Look through the material below and return every line that contains "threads".

DATA FOR THIS TASK
▼
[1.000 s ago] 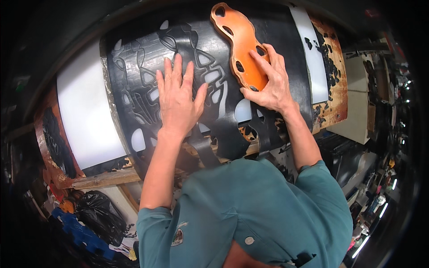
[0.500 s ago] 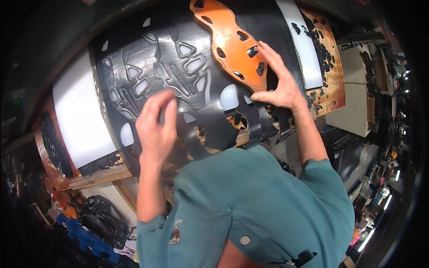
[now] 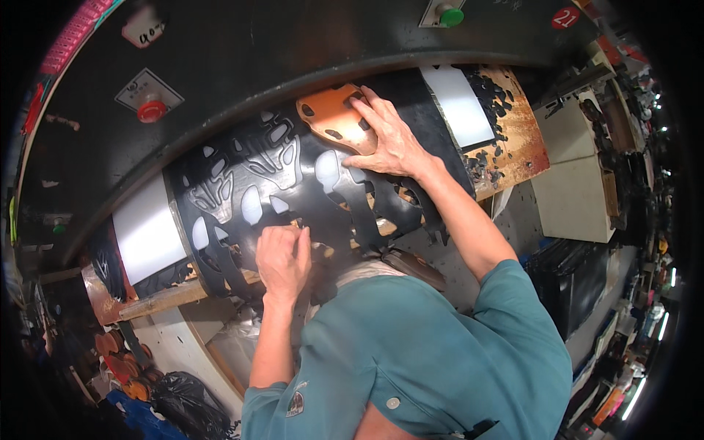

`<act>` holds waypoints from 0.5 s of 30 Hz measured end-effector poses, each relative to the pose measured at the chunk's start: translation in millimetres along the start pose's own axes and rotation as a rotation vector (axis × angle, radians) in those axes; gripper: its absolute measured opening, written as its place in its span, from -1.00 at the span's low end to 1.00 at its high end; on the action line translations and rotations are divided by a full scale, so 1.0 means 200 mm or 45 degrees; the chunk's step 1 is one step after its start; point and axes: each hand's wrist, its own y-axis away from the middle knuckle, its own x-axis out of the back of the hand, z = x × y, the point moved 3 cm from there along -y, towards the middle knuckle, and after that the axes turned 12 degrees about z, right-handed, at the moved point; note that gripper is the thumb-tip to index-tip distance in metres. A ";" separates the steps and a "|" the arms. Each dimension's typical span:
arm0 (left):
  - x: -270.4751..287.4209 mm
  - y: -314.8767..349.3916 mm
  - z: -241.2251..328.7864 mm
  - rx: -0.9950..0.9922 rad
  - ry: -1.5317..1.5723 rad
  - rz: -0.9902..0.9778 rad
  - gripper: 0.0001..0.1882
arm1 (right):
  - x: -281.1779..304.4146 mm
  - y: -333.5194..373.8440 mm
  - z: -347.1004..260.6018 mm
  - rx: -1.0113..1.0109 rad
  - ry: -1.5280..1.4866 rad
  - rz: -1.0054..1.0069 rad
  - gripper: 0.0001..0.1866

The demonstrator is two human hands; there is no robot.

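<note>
My right hand (image 3: 389, 143) grips an orange cutting die (image 3: 328, 117) with several holes. Its fingers spread over the die's right side and the thumb lies along the near edge. Beneath the die is a black, leather-like sheet (image 3: 315, 214) with pressed outlines and cut-out openings. My left hand (image 3: 284, 260) is closed, fingers curled, over the sheet's ragged near edge. Whether anything sits in those fingers is hidden. The die's far end is out of sight under a dark machine beam (image 3: 257, 51).
The beam carries a red button (image 3: 152, 111) and a green button (image 3: 452, 17). White boards (image 3: 150, 227) show on either side of the sheet. Black scraps (image 3: 493, 103) litter the right end, and a wooden rail (image 3: 165, 297) runs along the near side.
The view has shifted, bringing the machine beam in. My left hand has come down from above the outlines to the near edge, its fingers now curled. My right hand reaches further over the die.
</note>
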 end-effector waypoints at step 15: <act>0.03 0.04 0.00 0.043 -0.048 0.153 -0.79 | 0.60 0.44 0.13 -0.287 -0.079 0.758 -0.88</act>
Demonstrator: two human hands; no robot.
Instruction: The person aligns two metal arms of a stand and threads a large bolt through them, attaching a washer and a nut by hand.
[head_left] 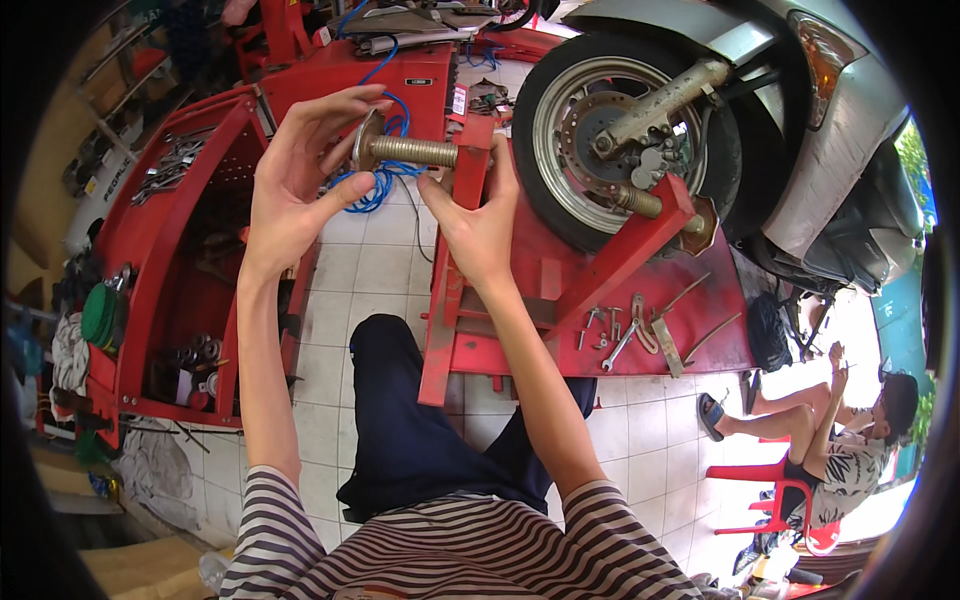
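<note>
My left hand (pixel 288 175) curls around the wide knob of a threaded clamp screw (pixel 415 152), thumb below and fingers above and behind. The screw lies level, its far end at a red metal upright (pixel 470 178). My right hand (pixel 475 225) wraps this upright, with the thumb in front near the screw's tip and the fingers behind. A second clamp screw (pixel 637 201) passes through the red arm (pixel 630 250) on the right. It stands beside the scooter's front wheel (pixel 610 140), which rests on the red lift platform (pixel 710 300).
Spanners and pliers (pixel 630 335) lie on the platform. Left is a red tool cart (pixel 140 300) with tools on top. A blue hose (pixel 375 190) coils behind my hands. At the right a person (pixel 840 430) sits on a red plastic chair (pixel 755 475).
</note>
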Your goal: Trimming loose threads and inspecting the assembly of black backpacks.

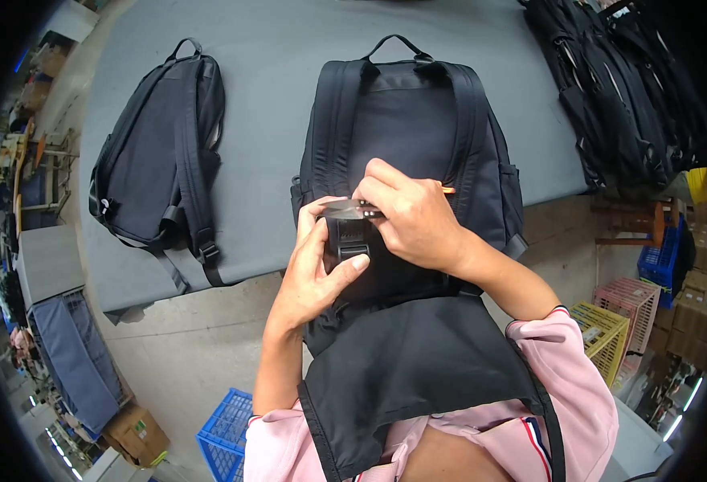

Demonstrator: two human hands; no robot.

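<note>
A black backpack (406, 120) lies in front of me on the grey table, its shoulder straps facing up. Over its lower part, my left hand (309, 273) grips a black strap with a plastic buckle (353, 251), its thumb pressed on the buckle. My right hand (414, 213) is closed around what look like thread snips (345, 210), with silver blades and a dark handle. The blades lie across the upper end of the strap, close to my left fingertips. An orange tip shows beside my right hand; most of the handle is hidden in it.
To the left on the table (269, 48) lies another black backpack (149, 153). Several black bags (623, 88) are piled at the far right. A blue crate (226, 434) stands on the floor at lower left; yellow (598, 337) and pink crates (631, 305) stand at right. A black apron (418, 353) covers my front.
</note>
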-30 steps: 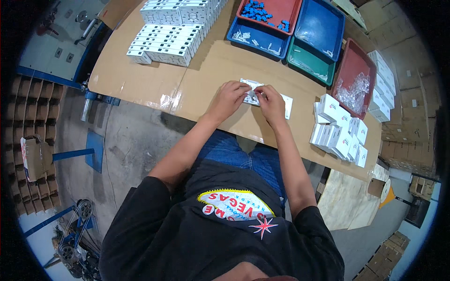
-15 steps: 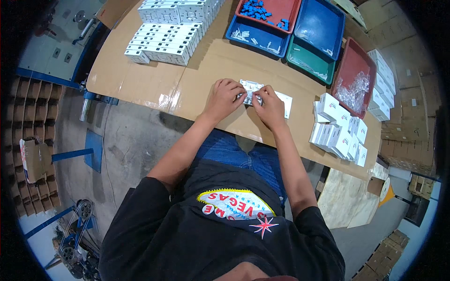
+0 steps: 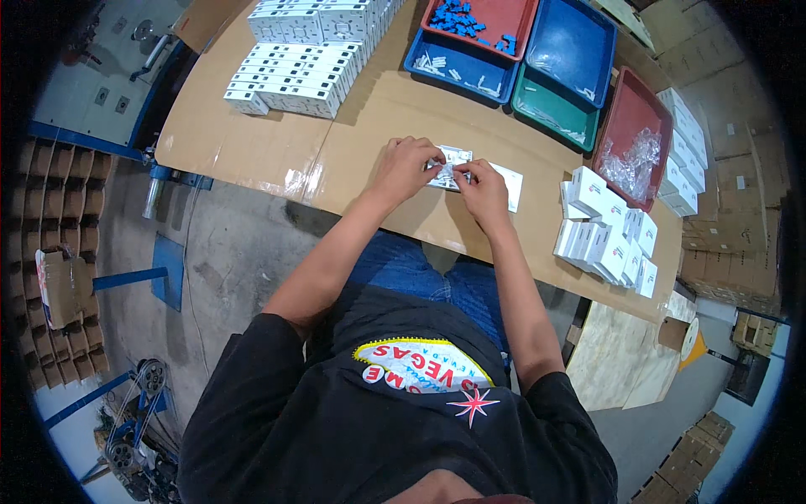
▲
ANSWER FOR THIS EXERCISE
Instruction: The person aligns two metal arms of a stand and threads a large bolt through them, attaching a washer and a nut by hand.
Your goal: Trimming loose threads and inspecting the assembly of black backpacks.

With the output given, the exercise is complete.